◆ **TRY IT**: Everything in the listing below should be repeated exactly.

◆ **PROVIDED MATERIAL**:
....

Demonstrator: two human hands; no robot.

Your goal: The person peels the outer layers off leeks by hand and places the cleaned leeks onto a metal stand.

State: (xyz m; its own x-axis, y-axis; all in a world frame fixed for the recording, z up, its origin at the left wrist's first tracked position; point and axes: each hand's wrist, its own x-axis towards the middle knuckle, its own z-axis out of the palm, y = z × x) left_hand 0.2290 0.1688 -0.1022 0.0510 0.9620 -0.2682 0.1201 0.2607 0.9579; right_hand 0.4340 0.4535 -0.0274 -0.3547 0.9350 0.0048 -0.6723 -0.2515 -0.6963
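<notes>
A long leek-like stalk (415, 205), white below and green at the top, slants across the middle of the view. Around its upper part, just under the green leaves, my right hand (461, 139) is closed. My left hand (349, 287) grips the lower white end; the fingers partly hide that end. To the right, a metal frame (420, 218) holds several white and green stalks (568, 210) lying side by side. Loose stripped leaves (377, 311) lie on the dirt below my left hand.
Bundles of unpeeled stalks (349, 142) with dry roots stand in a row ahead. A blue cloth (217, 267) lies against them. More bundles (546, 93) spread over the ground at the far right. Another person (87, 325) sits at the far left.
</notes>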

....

◆ **TASK OUTPUT**:
Demonstrator: two human hands; no robot.

Your goal: The person peels the outer layers off leeks by hand and places the cleaned leeks onto a metal stand.

State: (xyz m; its own x-axis, y-axis; all in a world frame fixed for the recording, z up, its origin at the left wrist's first tracked position; point and axes: each hand's wrist, its own x-axis towards the middle knuckle, its own z-axis out of the palm, y = z × x) left_hand 0.2290 0.1688 -0.1022 0.0510 0.9620 -0.2682 0.1201 0.2607 0.9579; right_hand 0.4340 0.4535 -0.0274 -0.3547 0.9350 0.0048 -0.6723 -0.2515 -0.6963
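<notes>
A long leek-like stalk (415, 205), white below and green at the top, slants across the middle of the view. Around its upper part, just under the green leaves, my right hand (461, 139) is closed. My left hand (349, 287) grips the lower white end; the fingers partly hide that end. To the right, a metal frame (420, 218) holds several white and green stalks (568, 210) lying side by side. Loose stripped leaves (377, 311) lie on the dirt below my left hand.
Bundles of unpeeled stalks (349, 142) with dry roots stand in a row ahead. A blue cloth (217, 267) lies against them. More bundles (546, 93) spread over the ground at the far right. Another person (87, 325) sits at the far left.
</notes>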

This is the complete output.